Thread: pg_dump with compressible and non-compressible tables

pg_dump with compressible and non-compressible tables

From
Ron
Date:
Hi,

v9.6

We've got big databases where some of the tables are highly compressible, 
but some have many bytea fields containing PDF files.

When the data format is custom, directory or tar, how feasible would a 
"--no-blob-compression" option be (where pg_dump just tells the zlib library 
to just Store tables with bytea columns, while compressing all other tables 
at the specified -Z level)?

Thanks

-- 
Angular momentum makes the world go 'round.

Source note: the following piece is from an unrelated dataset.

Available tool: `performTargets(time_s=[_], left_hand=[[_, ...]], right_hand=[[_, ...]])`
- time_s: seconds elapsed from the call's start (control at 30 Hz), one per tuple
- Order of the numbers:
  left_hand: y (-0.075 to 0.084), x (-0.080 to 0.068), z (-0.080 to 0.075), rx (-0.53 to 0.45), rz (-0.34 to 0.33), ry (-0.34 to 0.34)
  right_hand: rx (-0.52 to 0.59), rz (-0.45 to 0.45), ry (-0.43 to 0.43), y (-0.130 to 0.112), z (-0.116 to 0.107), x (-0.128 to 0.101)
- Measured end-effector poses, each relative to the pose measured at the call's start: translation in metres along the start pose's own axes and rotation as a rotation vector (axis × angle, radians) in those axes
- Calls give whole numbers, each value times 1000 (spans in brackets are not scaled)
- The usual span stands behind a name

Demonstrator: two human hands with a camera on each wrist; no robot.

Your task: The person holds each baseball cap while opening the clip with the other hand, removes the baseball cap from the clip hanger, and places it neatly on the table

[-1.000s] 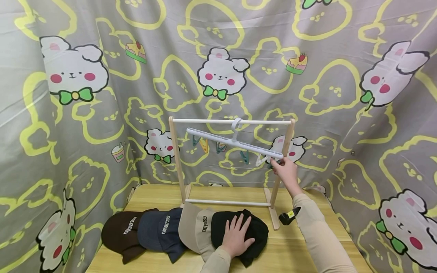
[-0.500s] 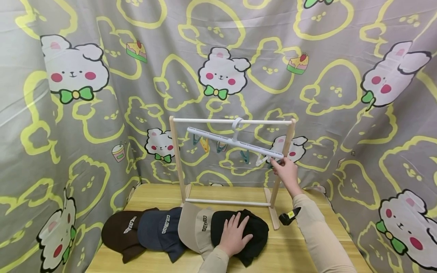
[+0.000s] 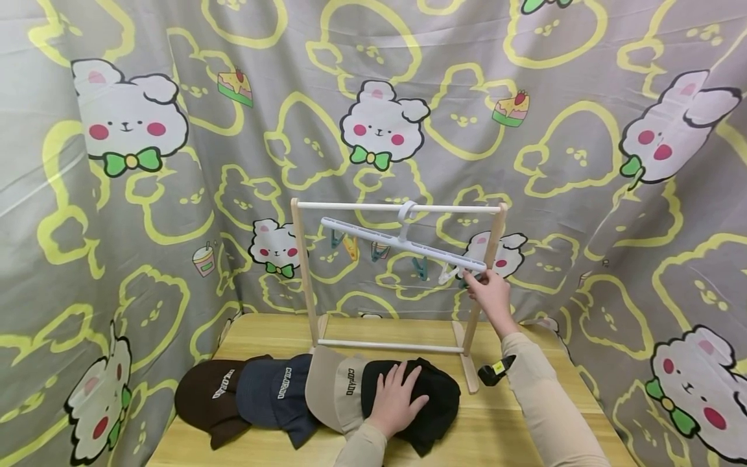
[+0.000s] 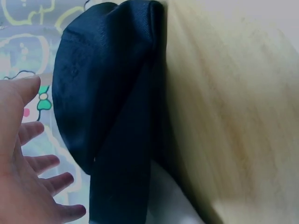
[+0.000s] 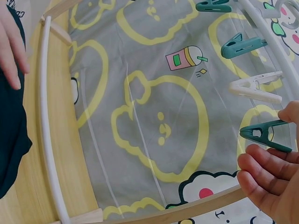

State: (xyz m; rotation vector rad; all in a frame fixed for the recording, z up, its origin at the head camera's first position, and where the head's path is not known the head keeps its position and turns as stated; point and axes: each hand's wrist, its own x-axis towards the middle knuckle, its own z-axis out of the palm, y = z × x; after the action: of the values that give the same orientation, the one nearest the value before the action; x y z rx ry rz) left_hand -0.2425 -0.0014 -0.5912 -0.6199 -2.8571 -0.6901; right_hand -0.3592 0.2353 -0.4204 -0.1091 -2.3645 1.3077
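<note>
My left hand lies flat with spread fingers on a black cap at the right end of a row of caps on the wooden table. The left wrist view shows the same hand open beside the black cap. My right hand is raised to the low right end of a tilted white clip hanger on the wooden rack's white rail. There, thumb and fingers pinch a dark green clip.
A beige cap, a navy cap and a brown cap overlap to the left of the black one. A white clip and teal clips hang along the hanger. A rabbit-print curtain closes in the table.
My left hand has shifted slightly left on the black cap. The right hand stays at the hanger's end clip.
</note>
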Motion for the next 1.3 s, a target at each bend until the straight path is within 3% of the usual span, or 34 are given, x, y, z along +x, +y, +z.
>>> performTargets(time_s=[0.67, 1.1, 1.3], left_hand=[[-2, 1, -21, 12, -19, 52], [-8, 1, -34, 6, -30, 32], [-12, 1, -42, 18, -15, 55]], right_hand=[[-24, -15, 26, 3, -1, 0], [-10, -21, 26, 2, -2, 1], [-9, -18, 12, 1, -3, 0]])
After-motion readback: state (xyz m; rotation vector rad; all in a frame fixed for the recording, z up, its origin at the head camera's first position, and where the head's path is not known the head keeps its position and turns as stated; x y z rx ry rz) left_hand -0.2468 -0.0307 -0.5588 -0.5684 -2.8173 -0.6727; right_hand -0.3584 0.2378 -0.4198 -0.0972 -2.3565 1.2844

Re: pg_dump with compressible and non-compressible tables

From
Adrian Klaver
Date:
On 05/05/2018 07:14 AM, Ron wrote:
> Hi,
> 
> v9.6
> 
> We've got big databases where some of the tables are highly 
> compressible, but some have many bytea fields containing PDF files.

Can you see a demonstrable difference?

> 
> When the data format is custom, directory or tar, how feasible would a 
> "--no-blob-compression" option be (where pg_dump just tells the zlib 
> library to just Store tables with bytea columns, while compressing all 
> other tables at the specified -Z level)?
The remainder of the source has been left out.